In this blog post, I will give an introduction to an interesting **data mining** **task** called **frequent subgraph mining**, which consists of discovering interesting patterns in **graphs**. This task is important since data is naturally represented as graph in many domains (e.g. social networks, chemical molecules, map of roads in a country). It is thus desirable to analyze graph data to discover interesting, unexpected, and useful patterns, that can be used to understand the data or take decisions.

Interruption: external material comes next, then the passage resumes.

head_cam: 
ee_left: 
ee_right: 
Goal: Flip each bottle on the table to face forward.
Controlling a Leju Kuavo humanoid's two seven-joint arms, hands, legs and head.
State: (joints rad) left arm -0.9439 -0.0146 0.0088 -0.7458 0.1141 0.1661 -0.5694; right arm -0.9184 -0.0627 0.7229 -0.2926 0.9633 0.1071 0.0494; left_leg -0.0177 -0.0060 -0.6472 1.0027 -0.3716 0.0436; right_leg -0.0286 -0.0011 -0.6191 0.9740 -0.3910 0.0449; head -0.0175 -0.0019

**What is a graph? A bit of theory…**

But before discussing the analysis of graphs, I will introduce a few definitions. A **graph** is a set of **vertices** and **edges**, having some **labels**. Let’s me illustrate this idea with an example. Consider the following graph:

This graph contains **four** **vertices** (depicted as yellow circles). These vertices have labels such as “10” and “11”. These labels provide information about the vertices. For example, imagine that this graph is a chemical molecule. The label 10 and 11 could represent the chemical elements of Hydrogen and Oxygen, respectively. Labels do not need to be unique. In other words, the same labels may be used to describe several vertices in the same graph. For example, if the above graph represents a chemical molecule, the labels “10” and “11” could be used for all vertices representing Oxygen and Hydrogen, respectively.

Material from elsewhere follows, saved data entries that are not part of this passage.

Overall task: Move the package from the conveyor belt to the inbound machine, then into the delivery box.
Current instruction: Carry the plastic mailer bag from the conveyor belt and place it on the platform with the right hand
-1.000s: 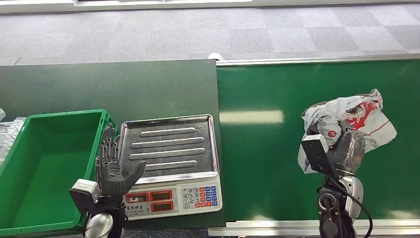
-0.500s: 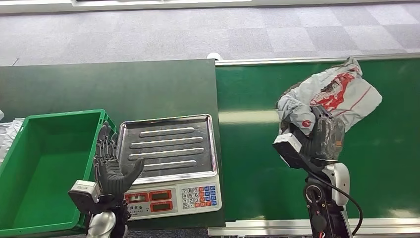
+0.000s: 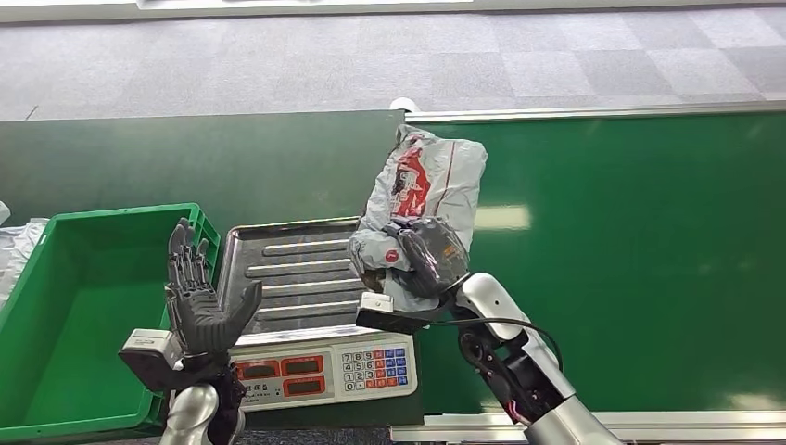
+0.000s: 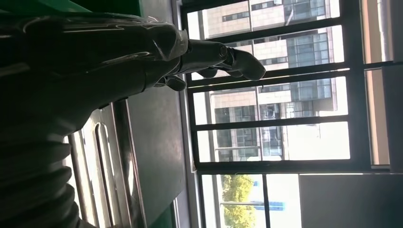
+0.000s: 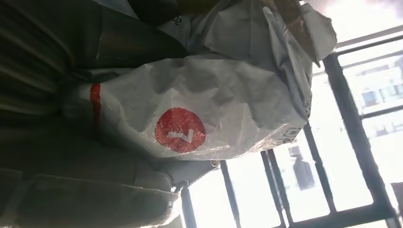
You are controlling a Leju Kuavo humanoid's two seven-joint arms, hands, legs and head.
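Head view: the right hand (image 3: 428, 258) has its fingers clasped on the package (image 3: 422, 195), a crumpled grey mailer with red print, held over the scale tray's (image 3: 287, 278) right edge, seemingly not resting. Weighing and boxing remain; the green bin (image 3: 56, 371) awaits. Left hand (image 3: 199, 306) fingers spread.

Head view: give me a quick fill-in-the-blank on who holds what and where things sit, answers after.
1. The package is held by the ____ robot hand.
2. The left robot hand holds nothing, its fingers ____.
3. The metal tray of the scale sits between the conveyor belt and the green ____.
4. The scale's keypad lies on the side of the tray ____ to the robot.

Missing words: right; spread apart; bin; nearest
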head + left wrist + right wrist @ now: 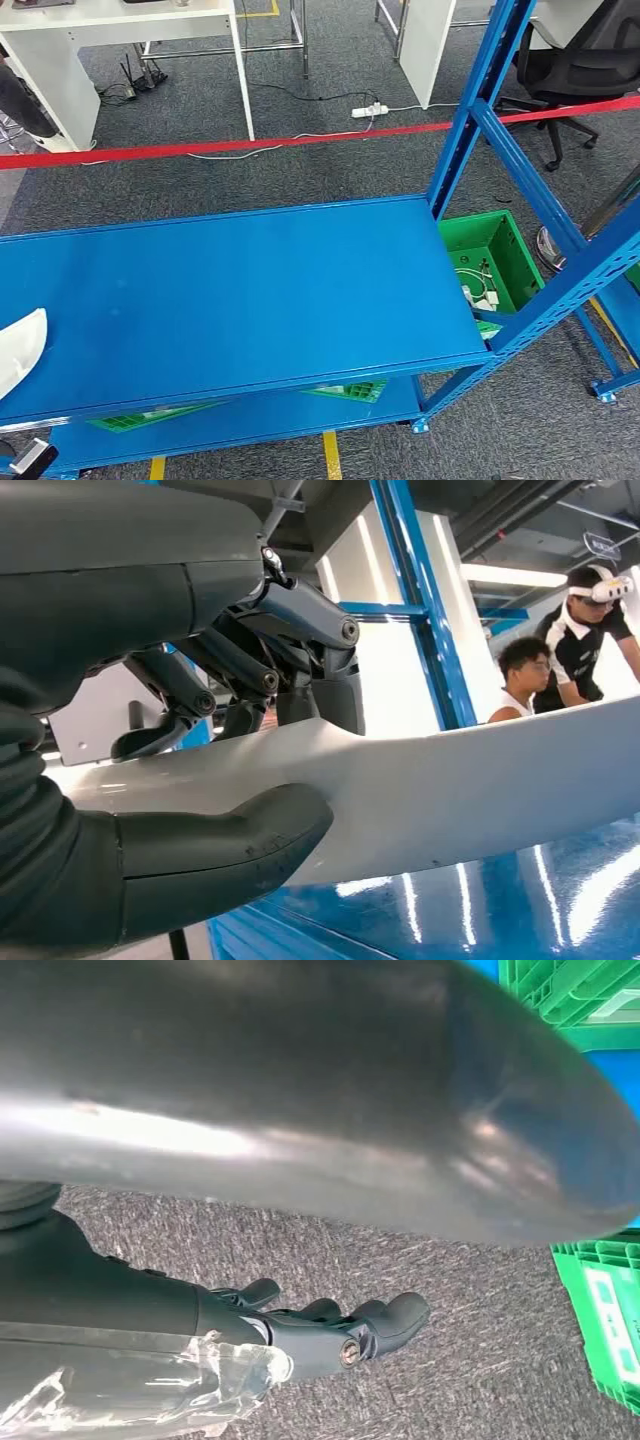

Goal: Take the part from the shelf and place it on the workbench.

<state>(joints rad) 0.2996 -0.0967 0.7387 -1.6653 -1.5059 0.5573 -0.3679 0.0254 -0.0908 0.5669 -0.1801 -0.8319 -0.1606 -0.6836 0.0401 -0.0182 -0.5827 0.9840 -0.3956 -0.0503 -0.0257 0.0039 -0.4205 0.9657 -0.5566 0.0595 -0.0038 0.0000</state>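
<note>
The part is a long white curved panel (468, 790). My left hand (226, 650) grips it, with the thumb on one face and the dark fingers pressed on the other. It hangs just above the glossy blue shelf board (490, 900). In the head view one rounded end of the white panel (19, 348) shows at the far left, over the wide blue shelf top (241, 290). My right hand (324, 1335) hangs over grey carpet with its fingers stretched out and nothing in them.
A green crate (490, 260) with small white items sits low at the shelf's right end, between slanted blue uprights (483, 100). Red tape (226, 146) runs across the floor behind, with white tables and an office chair (581, 60) beyond. Two people (528, 670) stand past the rack.
</note>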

Now, besides vertices, a graph also contains **edges**. The edges are the lines between the vertices, here represented by thick black lines. Edges also have some labels. In this example, four labels are used, which are 20, 21, 22 and 23. These labels represents different types of relationships between vertices. Edge labels do not need to be unique.

**Types of graphs: connected and disconnected **

Many different types of graphs can be found in real-life. Graphs are either **connected** or **disconnected**. Let me explain this with an example. Consider the two following graphs:

The graph on the left is said to be a **connected graph** because by following the edges, it is possible to go from any vertex to any other vertices. For example, imagine that vertices represents cities and that the edges are roads between cities. A connected graph in this context is a graph where it is possible to go from any city to any other cities by following the roads. If a graph is not connected, it is said to be a **disconnected graph. **For example, the graph on the right is disconnected since Vertex A cannot be reached from the other vertices by following the edges. In the following, we will use the term “graph” to refer to connected graphs. Thus, all the graphs that we will discuss in the following paragraphs will be connected graphs.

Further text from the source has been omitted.